Her patrician ways certainly set her apart from the modern Labour Party. Was it coincidence that this NS profile appeared two months after her first meeting with George Brown? She was shocked at his manners, particularly when he called her "my dear Violet". "I have never before . . . met anyone so completely un-house-trained," she shrilled. But this distance enhanced her powers as a diarist, which were most acute at a post-Suez dinner party at the Flemings'. Her host, Ian, the creator of James Bond, went to bed after the meal, leaving his wife, Ann, with her some-time lover Hugh Gaitskell and guests. Lady Violet records how Gaitskell, whom she liked, was goggle-eyed and curiously entranced by the mixture of cynicism, hedonism and foul-mouthed talk. "His egalitarianism was obviously being eroded - almost exploded - before one's eyes."

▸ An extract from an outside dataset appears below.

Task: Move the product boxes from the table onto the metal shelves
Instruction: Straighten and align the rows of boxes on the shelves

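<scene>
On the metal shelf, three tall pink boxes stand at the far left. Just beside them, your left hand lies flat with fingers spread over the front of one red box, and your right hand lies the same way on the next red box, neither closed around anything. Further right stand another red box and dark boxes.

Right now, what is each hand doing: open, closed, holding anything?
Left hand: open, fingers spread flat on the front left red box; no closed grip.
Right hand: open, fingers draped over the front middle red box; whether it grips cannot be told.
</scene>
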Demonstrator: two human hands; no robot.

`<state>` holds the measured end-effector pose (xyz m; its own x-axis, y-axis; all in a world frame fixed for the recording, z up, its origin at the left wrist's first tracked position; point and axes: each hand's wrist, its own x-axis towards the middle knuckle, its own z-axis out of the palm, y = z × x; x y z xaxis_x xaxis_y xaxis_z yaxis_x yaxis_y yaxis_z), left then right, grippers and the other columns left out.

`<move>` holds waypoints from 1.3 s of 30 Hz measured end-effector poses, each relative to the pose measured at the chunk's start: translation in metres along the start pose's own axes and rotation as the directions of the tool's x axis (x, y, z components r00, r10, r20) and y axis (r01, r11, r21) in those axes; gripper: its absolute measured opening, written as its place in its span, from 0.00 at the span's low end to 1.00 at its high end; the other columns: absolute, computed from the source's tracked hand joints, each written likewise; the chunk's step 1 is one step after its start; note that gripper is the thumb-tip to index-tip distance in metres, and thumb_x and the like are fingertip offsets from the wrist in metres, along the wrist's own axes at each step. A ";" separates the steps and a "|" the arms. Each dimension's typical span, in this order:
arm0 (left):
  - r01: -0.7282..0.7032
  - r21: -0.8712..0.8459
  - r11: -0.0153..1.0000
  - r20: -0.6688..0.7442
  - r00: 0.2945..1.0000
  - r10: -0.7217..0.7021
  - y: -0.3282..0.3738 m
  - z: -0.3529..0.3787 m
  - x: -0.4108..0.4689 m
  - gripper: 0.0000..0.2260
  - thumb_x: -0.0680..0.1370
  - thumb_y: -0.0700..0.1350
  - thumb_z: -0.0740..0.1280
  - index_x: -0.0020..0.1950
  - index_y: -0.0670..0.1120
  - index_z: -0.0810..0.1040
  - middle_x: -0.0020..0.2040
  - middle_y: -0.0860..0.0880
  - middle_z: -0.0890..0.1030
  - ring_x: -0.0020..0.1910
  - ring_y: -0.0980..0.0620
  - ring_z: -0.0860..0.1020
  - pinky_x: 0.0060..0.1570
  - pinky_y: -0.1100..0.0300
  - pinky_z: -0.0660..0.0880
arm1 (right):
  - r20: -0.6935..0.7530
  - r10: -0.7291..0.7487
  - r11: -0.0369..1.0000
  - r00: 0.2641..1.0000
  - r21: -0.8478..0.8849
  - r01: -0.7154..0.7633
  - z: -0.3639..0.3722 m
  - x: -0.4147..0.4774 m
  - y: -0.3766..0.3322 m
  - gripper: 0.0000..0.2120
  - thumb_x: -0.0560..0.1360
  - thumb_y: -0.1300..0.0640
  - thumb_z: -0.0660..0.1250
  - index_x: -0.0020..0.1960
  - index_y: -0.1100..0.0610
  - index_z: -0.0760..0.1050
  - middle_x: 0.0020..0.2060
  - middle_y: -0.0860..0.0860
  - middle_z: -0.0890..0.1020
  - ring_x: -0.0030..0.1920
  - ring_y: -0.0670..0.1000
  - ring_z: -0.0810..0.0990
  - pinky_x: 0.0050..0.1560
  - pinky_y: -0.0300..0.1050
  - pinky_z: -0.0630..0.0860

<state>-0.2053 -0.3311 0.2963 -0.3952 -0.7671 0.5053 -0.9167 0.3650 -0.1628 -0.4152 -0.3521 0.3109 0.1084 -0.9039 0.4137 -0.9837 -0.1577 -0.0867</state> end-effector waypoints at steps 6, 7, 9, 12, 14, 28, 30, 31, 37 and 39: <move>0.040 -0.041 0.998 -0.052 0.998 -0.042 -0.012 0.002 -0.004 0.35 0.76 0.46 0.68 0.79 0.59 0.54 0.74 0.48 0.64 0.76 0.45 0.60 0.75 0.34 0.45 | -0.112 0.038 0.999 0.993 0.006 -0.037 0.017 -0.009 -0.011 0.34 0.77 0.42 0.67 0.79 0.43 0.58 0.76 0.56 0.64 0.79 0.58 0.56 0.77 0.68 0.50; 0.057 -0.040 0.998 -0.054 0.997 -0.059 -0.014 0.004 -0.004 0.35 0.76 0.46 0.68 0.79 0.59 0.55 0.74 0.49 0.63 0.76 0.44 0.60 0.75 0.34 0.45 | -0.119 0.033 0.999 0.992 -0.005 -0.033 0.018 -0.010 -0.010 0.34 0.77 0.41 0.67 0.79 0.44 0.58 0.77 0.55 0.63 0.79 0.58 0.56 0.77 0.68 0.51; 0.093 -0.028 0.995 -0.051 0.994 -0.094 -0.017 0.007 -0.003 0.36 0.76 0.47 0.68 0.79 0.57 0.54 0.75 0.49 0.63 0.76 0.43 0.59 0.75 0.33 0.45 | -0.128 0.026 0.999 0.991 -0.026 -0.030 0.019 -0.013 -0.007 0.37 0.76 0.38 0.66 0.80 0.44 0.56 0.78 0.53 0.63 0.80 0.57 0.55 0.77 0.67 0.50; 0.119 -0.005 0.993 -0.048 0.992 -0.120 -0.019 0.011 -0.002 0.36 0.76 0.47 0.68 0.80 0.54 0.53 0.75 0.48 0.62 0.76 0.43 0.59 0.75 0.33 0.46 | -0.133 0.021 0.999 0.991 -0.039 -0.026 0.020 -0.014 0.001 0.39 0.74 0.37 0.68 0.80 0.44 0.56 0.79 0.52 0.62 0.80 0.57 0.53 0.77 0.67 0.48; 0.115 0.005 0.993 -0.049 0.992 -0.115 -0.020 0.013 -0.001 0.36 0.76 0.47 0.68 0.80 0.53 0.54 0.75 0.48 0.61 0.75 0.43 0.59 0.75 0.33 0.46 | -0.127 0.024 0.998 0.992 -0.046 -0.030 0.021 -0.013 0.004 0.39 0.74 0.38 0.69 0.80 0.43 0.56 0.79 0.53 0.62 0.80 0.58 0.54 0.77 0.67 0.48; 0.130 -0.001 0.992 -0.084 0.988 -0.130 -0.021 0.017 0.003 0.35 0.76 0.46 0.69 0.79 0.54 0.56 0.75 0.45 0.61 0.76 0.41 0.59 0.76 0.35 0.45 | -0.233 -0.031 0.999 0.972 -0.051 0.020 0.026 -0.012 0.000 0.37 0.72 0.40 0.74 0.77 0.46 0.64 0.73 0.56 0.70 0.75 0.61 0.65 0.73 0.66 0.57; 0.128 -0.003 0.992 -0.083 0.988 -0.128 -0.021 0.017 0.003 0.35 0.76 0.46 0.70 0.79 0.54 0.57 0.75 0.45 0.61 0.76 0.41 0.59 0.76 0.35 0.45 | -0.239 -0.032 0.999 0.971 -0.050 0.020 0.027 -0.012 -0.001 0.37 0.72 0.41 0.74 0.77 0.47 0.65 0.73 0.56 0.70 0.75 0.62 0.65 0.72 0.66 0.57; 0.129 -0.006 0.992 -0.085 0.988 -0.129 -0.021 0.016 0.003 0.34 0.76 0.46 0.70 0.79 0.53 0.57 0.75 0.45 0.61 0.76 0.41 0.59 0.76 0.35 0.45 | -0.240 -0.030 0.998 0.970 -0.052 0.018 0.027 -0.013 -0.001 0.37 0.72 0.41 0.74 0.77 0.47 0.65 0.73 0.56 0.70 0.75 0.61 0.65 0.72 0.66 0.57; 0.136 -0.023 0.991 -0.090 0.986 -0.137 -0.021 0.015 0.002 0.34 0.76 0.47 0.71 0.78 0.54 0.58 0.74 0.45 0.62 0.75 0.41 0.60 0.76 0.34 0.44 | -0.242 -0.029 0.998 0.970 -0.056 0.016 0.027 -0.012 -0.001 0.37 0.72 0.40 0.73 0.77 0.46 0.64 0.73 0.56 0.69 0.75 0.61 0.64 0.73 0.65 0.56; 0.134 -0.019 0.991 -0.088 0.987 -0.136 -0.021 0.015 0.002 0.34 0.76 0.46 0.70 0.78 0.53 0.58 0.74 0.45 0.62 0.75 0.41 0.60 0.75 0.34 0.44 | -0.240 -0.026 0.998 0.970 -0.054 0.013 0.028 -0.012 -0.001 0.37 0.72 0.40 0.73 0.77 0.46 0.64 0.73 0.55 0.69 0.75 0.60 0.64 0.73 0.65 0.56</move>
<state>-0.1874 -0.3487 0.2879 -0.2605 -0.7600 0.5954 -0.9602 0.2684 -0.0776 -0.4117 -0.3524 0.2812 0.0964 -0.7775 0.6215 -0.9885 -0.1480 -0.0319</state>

Two earlier volumes of Lady Violet's diaries and letters have been published. Since the death of her son Mark in 1994, his collaborator, the Oxford historian Mark Pottle, has become editor - a job he has done in exemplary fashion. This latest edition takes Lady Violet's story from 1946 to her death in 1969. She supports European unification; she rails against imperialism, whether of the western variety at Suez or the Russian in both Hungary and Czechoslovakia (quoting her brilliantly amusing friend Bertrand Russell that Soviet rule was the worst and most terrible thing that has happened in the history of man). A committed internationalist, she identifies strongly with the anti-apartheid struggle; she lectures at Liberal Party summer schools and appears regularly on the BBC Brains Trust. And still she has time for visits to the theatre and for friends such as Isaiah Berlin, Maynard Keynes and both Winston and Clementine Churchill.

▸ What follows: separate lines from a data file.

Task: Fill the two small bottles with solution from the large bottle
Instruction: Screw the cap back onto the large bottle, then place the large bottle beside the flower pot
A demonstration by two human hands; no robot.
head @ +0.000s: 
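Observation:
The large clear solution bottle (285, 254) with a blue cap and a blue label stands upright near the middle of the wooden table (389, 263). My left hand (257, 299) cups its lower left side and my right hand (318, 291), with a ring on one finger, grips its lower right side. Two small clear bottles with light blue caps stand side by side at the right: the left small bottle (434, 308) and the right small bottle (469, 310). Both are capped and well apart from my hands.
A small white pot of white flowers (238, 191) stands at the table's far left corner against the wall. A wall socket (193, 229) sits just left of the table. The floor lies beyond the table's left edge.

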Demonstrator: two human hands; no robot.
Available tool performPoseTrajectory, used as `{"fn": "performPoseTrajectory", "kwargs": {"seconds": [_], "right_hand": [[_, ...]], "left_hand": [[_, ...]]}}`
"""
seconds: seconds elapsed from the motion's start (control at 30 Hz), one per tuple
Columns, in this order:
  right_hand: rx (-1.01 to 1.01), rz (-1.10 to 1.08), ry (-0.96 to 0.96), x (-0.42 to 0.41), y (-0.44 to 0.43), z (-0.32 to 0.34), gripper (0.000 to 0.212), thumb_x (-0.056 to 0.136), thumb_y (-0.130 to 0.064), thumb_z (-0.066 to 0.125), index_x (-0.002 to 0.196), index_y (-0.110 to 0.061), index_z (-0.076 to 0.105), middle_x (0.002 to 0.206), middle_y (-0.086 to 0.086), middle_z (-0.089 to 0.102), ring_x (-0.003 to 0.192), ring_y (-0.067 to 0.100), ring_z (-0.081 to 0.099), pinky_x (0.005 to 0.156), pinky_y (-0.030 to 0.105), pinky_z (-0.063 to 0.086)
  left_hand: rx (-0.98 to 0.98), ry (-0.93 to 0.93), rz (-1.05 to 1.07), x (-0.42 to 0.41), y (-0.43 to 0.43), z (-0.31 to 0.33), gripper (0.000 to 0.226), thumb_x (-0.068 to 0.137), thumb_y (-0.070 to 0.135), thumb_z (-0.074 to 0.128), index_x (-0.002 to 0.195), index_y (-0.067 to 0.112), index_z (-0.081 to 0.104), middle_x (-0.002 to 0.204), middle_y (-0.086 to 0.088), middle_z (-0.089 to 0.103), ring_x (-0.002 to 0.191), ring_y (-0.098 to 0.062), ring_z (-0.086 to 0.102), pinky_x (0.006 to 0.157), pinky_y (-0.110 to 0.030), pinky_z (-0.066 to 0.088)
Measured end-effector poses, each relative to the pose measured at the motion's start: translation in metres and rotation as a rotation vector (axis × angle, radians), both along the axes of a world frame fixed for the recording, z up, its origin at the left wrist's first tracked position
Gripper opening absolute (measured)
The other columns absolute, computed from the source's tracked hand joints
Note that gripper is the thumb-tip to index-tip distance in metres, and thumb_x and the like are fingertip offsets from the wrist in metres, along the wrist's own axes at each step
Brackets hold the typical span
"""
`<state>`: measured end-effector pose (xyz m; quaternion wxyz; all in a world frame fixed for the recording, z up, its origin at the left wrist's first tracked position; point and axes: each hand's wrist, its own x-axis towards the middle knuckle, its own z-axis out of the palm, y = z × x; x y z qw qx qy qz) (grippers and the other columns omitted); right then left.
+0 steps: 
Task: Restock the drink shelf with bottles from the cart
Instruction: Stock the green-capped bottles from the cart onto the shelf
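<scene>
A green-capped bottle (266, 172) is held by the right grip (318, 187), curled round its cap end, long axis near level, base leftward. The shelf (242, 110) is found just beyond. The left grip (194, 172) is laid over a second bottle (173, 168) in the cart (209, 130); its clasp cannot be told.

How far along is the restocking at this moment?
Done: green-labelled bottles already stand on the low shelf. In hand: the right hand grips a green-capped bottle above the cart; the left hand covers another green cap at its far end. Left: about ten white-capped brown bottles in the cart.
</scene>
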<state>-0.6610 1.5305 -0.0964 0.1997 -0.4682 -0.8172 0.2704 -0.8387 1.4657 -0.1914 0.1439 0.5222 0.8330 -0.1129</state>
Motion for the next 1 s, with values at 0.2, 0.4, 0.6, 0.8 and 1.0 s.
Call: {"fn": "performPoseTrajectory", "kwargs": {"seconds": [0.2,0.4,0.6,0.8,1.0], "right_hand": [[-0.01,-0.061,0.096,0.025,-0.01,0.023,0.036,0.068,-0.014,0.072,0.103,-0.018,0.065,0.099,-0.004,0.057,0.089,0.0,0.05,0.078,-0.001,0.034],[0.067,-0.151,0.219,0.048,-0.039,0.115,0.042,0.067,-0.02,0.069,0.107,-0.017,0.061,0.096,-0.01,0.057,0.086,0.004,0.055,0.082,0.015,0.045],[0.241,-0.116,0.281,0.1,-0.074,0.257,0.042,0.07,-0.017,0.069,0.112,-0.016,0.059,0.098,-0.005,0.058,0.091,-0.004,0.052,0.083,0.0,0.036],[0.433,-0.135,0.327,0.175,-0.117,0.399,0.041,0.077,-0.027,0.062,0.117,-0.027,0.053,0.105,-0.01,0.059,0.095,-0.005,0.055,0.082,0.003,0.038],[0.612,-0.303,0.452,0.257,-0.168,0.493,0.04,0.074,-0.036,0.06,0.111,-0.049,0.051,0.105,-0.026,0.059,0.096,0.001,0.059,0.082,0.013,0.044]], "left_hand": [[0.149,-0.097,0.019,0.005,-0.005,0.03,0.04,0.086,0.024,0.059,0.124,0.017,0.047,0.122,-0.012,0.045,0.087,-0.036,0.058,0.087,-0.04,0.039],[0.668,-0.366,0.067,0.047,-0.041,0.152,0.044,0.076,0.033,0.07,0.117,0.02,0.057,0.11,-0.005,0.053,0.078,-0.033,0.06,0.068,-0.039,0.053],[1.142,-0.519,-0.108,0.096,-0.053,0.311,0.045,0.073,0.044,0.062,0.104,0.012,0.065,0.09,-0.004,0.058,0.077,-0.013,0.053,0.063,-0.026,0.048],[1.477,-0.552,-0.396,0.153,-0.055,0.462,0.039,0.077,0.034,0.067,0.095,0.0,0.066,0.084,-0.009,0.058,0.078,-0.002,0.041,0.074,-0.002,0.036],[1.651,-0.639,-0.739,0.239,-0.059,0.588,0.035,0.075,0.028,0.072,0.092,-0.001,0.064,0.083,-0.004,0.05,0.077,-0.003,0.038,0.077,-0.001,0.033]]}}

The interest of such a publication is in its author's range of contacts and interests, and in the tenor of the detail. Lady Violet avoids a more professional diarist's compulsion to force her version of history on posterity. Visiting Tel Aviv, where she struggles to balance her support for Arab rights with her admiration for Israel, she meets the future Lady Samuel, the Jewish wife of the grandson of the former British high commissioner for Palestine. They agree that they are both natural protestants (in the classic sense of questioning received opinion). When Lady Violet reveals that her father had only two pet hates - Roman Catholics and eating rabbits - someone hears this as eating rabbis.

Lady Violet's approach to issues was idealistic and personal. Primed by John Wells, she was a passionate advocate of Biafran independence. Angered by the Times's pro-Nigerian stance in the civil war in 1968, she telephoned Gillian, the wife of the paper's then editor, William Rees-Mogg, and asked her to beg him, with my love, "to make the Times show its paces and change its tune on this issue".

Historians should doubtless discover the Rees-Mogg version of that story. They might even debate if Lady Violet achieved much that was tangible. But she was on the side of the angels. Tony Benn summed her up in 1957: "Although she is effusive, over-powering, goody-goody and so much else that is awful, I still like her and admire her. She has tremendous vitality and an unparalleled enthusiasm for life. She belongs to the couldn't-care-more brigade, in contrast to so many of the bored people of today."